2) That Gonzaga used to have a sweet, basically national TV deal all to itself and now it’s getting blacked out in its own state. Long-time La Rev readers are surely sick of hearing about this by now, but in case you’re new to the building, consider the following timeline:
2005-2006: Gonzaga reaches its own deal with Fox Sports Northwest and the network starts showing Zag games to any TV on which it airs. By default, this includes TVs in Washington, Oregon, and northern Idaho. Not bad, but to make things even greater, any cable subscriber willing to pay a small fee (under $5 monthly) can add Fox Sports Northwest to their cable package, thus allowing them to watch every Gonzaga game no matter where in the United States they live. For example, I lived in Washington, DC, and didn’t miss a game for three straight seasons thanks to the package. The whole thing (and the publicity it brought) was an amazing coup for a small mid-major university that was basically unheard of five years earlier.
2008-2009: The West Coast Conference, in all of its rinky-dink, Mickey Mouse glory, sold an exclusive TV deal to ESPN. Under the deal, ESPN now owned exclusive broadcast rights to every nationally-televised WCC game. This forced cable providers to black out every game ESPN didn’t broadcast itself, and sadly, that included the Fox Sports Northwest games that had been beemed across the country for three seasons. Even more sadly, Gonzaga stood by and did nothing, and even more sadly than that, representatives of the university (in this case Sports Information Director Oliver Pierce) responded to numerous questions/concerns by blaming the West Coast Conference and saying Gonzaga had nothing to do with it. (The whole sad affair is summed up here. Please read through to learn more because I’m getting angry even writing this.)
2008-present: Unless you live in a 10-state region or have a satellite dish, you are unable to watch Zag games on Root Sports Northwest (formerly Fox Sports Northwest), even if you were able to in 2005. To repeat, in 2005, Zag fans in 50 states could watch any Zag game they wanted, and in 2011, only those in ten states could. For all you non-math majors, that’s an 80% drop.
Yesterday: In a somewhat different twist, a Zag game broadcast on Root Sports Northwest was blacked out by Root Sports Northwest in a major American city filled with Zag fans and not only located within the ten-state region mentioned above, but within the very same state as Gonzaga itself. I’d ask my old friend Oliver Pierce what the Athletic Department did to stop, or at least protest, that fact, but I’m pretty sure I wouldn’t like the answer.
But, hey, the Zags won big. So there’s that.
Go Zags.
January 6, 2012 at 10:18 am
The game was on King channel 115 on comcast ya dummy.

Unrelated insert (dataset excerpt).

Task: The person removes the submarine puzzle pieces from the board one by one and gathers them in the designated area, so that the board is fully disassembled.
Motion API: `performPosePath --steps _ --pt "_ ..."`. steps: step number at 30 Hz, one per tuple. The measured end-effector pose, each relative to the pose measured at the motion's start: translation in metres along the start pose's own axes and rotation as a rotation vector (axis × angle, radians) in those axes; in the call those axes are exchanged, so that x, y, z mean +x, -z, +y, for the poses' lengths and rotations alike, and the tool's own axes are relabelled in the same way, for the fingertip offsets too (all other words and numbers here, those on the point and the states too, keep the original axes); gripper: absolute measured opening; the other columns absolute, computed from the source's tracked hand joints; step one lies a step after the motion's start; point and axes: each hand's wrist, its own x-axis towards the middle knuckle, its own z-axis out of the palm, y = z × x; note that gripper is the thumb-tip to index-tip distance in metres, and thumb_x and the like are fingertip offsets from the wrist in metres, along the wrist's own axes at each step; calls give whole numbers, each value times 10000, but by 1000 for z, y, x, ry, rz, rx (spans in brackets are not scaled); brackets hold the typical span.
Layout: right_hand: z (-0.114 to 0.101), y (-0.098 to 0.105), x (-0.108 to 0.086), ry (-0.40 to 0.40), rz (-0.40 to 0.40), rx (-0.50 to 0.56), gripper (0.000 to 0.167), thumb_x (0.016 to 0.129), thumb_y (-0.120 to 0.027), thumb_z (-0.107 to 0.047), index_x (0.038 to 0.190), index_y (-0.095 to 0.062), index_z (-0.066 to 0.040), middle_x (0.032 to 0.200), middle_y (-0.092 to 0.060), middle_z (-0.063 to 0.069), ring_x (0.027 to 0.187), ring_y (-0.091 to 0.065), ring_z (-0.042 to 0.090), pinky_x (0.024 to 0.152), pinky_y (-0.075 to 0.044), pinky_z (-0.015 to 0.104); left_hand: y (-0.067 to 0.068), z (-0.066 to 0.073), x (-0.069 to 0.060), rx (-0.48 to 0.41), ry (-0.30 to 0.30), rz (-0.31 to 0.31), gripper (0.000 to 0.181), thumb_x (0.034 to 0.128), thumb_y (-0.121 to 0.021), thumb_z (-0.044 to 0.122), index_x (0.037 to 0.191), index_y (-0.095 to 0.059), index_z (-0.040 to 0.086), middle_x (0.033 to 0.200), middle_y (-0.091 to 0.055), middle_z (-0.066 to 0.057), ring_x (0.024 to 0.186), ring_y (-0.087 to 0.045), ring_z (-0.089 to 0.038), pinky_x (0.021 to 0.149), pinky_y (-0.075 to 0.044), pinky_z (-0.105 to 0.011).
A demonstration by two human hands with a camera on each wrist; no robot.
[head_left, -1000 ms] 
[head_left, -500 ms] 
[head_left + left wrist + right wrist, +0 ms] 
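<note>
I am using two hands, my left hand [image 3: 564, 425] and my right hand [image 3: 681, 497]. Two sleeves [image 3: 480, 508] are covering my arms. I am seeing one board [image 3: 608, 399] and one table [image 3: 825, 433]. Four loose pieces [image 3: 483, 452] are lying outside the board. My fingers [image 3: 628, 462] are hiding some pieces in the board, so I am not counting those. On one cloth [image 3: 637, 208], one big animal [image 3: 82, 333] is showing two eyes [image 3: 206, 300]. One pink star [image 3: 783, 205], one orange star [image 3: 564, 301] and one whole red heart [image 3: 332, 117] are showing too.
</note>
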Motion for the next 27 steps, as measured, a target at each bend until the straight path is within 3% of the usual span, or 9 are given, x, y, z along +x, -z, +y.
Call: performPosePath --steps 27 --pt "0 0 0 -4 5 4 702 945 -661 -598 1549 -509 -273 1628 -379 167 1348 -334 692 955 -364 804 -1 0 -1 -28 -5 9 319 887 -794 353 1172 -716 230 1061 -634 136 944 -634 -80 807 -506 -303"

January 6, 2012 at 11:23 am
Nice ad hominem, ya dummy.
PS- I knew that but it is beside the point. One, I don’t have Comcast. Two, saying “It’s on some other channel besides the regular Root channel” only helps Gonzaga pass the buck. Be cool with that if you must, but I’m not.
January 6, 2012 at 12:30 pm
I also missed the first 30 min of the game on tv b/c the obscure alt channel the game was on (on Comcast) advertised some other random ass show being on. But I guess I’m a dummy too since I should have known Comcast was just kidding with their program scheduling.

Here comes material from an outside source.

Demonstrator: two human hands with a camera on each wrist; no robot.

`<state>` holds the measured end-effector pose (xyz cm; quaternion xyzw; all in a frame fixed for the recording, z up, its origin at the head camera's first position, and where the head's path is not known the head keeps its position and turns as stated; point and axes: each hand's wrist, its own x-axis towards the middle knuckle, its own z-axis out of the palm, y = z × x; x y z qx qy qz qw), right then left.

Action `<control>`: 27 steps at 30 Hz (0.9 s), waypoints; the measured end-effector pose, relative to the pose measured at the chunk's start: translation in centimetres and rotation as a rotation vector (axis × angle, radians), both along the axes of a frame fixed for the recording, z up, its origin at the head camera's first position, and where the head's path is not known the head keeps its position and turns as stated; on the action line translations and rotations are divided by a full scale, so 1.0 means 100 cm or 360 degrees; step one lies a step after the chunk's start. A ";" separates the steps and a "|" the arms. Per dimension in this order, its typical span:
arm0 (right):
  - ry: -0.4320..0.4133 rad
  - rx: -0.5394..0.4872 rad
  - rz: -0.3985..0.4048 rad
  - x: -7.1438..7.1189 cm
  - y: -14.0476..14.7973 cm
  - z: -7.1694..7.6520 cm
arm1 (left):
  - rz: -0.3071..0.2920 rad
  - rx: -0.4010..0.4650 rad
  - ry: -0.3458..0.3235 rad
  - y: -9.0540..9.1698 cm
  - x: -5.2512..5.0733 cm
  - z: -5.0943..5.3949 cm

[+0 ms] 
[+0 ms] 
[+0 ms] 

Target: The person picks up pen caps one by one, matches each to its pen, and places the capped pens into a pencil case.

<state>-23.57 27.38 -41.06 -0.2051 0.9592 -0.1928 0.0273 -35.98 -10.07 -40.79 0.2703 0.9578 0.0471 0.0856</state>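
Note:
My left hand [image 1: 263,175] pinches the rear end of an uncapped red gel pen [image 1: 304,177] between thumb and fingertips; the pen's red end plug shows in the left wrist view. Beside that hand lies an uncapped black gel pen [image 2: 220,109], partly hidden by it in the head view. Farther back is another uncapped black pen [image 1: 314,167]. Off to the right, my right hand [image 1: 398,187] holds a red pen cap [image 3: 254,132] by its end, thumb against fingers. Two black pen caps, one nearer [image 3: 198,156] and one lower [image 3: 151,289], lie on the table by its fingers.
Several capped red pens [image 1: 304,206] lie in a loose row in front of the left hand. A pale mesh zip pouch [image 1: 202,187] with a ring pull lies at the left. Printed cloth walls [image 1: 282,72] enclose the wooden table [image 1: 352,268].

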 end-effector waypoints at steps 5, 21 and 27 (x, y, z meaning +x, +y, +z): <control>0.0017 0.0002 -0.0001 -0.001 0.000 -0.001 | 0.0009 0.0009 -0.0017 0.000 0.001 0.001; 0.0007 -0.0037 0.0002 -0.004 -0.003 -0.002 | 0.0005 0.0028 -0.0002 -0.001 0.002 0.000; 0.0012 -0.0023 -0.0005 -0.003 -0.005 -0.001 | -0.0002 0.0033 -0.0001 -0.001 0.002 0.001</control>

January 6, 2012 at 12:52 pm
BW, if you hung out at GUBoards like our man foo up there, you’d have known where to look. So, yes, you are a dummy.

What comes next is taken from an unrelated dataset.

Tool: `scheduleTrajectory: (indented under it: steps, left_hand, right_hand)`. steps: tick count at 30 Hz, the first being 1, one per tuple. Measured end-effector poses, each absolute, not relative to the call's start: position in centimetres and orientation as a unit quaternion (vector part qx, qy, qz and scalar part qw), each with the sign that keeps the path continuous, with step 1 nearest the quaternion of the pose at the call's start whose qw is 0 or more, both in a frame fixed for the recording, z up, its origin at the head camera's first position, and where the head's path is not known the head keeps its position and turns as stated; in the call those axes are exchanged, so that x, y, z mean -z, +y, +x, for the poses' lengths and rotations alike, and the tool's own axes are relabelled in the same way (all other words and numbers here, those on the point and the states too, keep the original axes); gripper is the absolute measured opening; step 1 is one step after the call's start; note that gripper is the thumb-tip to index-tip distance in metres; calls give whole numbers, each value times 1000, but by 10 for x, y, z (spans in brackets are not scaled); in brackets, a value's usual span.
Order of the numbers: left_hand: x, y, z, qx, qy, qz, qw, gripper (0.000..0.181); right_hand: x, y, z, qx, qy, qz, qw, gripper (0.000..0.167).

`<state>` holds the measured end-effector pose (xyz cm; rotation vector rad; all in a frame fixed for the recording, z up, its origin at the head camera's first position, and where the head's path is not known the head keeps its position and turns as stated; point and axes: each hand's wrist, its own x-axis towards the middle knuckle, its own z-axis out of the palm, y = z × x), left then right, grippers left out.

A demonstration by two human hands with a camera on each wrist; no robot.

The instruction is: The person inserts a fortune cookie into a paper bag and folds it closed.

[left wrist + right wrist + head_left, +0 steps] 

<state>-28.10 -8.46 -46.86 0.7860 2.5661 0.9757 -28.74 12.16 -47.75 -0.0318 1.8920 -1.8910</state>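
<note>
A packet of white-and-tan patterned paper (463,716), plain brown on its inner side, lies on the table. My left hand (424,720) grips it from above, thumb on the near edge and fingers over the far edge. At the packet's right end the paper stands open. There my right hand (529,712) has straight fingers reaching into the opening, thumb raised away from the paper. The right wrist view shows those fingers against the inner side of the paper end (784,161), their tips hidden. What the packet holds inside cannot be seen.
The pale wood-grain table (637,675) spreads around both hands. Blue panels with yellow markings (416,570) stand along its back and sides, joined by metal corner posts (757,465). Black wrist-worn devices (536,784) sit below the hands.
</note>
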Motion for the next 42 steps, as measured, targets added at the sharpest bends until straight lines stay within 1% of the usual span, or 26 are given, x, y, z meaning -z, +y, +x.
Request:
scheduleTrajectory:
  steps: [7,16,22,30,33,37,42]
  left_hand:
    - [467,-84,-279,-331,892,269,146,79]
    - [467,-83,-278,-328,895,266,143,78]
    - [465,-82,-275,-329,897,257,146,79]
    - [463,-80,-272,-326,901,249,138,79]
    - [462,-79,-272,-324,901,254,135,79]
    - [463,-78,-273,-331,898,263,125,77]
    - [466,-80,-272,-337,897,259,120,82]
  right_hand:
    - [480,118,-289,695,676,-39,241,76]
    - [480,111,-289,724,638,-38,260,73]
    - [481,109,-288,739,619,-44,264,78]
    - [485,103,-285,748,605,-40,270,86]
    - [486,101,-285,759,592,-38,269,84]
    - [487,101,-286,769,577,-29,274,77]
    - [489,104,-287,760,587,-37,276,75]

January 9, 2012 at 10:29 am
If only GU, the WCC, ESPN, and ROOT sports would consult with La Rev on scheduling everything woud be perfect.
In Tri-Cities, I saw the game live on ROOT. Maybe you just keep choosing to live in the wrong city.
Some people just aren’t happy unless they are complaining. Do like the rest of us and complain more about your wife and less about the zags.
January 9, 2012 at 3:05 pm
Editor: Sorry, “Mike.” This isn’t your house; it’s mine. I’m going to delete stupid SSF-level comments every time.